Capofila Ilaria che insieme a Stefano Buratti, presidente provinciale dell’Anmic e Andrea Sorbi, altrimenti noto come “Il Faraone Nero”, ha guidato gli amministratori alla scoperta di un’altra faccia di Arezzo.

“Ho raccomandato a tutti la massima attenzione - spiega Ilaria Bidini - Non vorrei che nessuno si facesse male. Per sua architettura la parte storica di Arezzo è di difficile accesso per chi viaggia su una carrozzina. I lastricati delle strade, soprattutto quando bagnati, non aiutano affatto. Poi le discese ripide e le salite toste rendono il tutto faticoso oltre che insidioso. Comunque ce l’abbiamo fatto. Ho notato con piacere che l’amministrazione ha voluto mettersi in gioco ed ha raccolto l’appello che ho lanciato. Comprendere le difficoltà quotidiane di un diversamente abile è il primo passo per creare una città a misura di tutti e soprattutto accessibile da tutti”.

“Fino ad oggi - spiega il consigliere comunale Federico Scapecchi - avevo soltanto riflettuto sulle barriere architettoniche. Vestire i panni di Ilaria mi ha fatto capire molto, molto meglio cosa significa muoversi su una sedia a rotelle in una città come Arezzo”.


“Provare per credere - commenta il consigliere Angelo Rossi - soltanto così si riesce ad avere una visione più ampia del problema riguardante le barriere architettoniche. Ma se per il centro storico mi aspettavo delle difficoltà di fruizione, spererei che la parte più nuova della città, quella in pianura, rifletta davvero a fondo su come fare per essere accessibile a tutti”.

Le immagini del tour con Ilaria

“Questa esperienza è purtroppo la quotidianità per alcuni – ha aggiunto Lucia Tanti – e allo stesso tempo una sfida che riguarda tutti. Mi hanno fatto molto piacere le parole di Stefano Buratti che ha riconosciuto come Arezzo sia una delle città più accessibili ma ci sono elementi che ovviamente restano connaturati alla sua stessa morfologia, che non possiamo eliminare, e altri invece la cui rimozione è possibile.
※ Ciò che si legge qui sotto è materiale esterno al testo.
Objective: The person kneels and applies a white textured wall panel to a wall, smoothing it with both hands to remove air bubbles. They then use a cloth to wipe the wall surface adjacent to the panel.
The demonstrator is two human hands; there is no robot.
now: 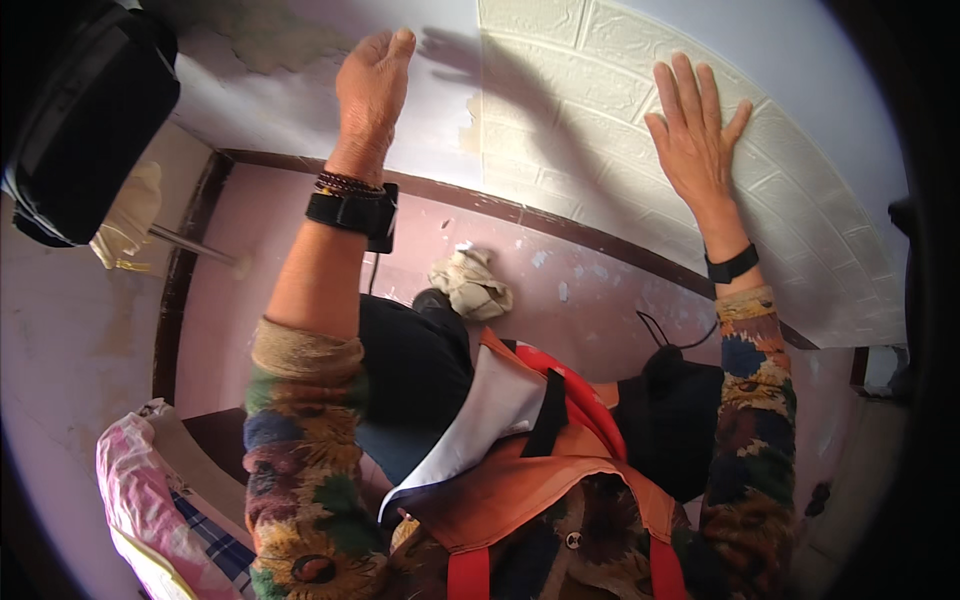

L’amministrazione comunale lavora in questa direzione, con l’impegno dell’intera giunta, e deve continuare a farlo perché rientra nei suoi compiti e prerogative. In questo senso abbiamo concordato nuove iniziative con Ilaria e Anmic che svilupperemo il prossimo anno, consci della sensibilità che la comunità aretina ha già dimostrato, nella convinzione che migliorarsi è sempre un dovere. Ma diventa fondamentale anche la cultura individuale. Ciascuno dei centomila abitanti deve pensare all’altro, al fatto che salite e discese possono diventare una questione non di fatica ma di difficoltà, al fatto che ci sono spazi di sosta destinati alle vetture dei disabili che non vanno occupati e, in definitiva, che bisogna muoversi e comportarsi con consapevolezza e senso di civiltà. Niente insegna di più che mettersi nei panni degli altri: negli ultimi giorni ho pensato a questa esperienza e provato a stare seduta in carrozzina. Ed è lì che ho pensato che non potevano preoccuparmi poche ore quando qualcuno è stato privato di facoltà, come camminare, che sembrano connaturate alla vita stessa. Bastano alcune centinaia di metri, quelli tra piazza del Comune, piazza Grande e il Corso, in cui si è consumato il percorso, per capire che lo spostarsi liberamente è una cosa meravigliosa e che necessariamente occorre pensare a chi questa esperienza non può provarla”.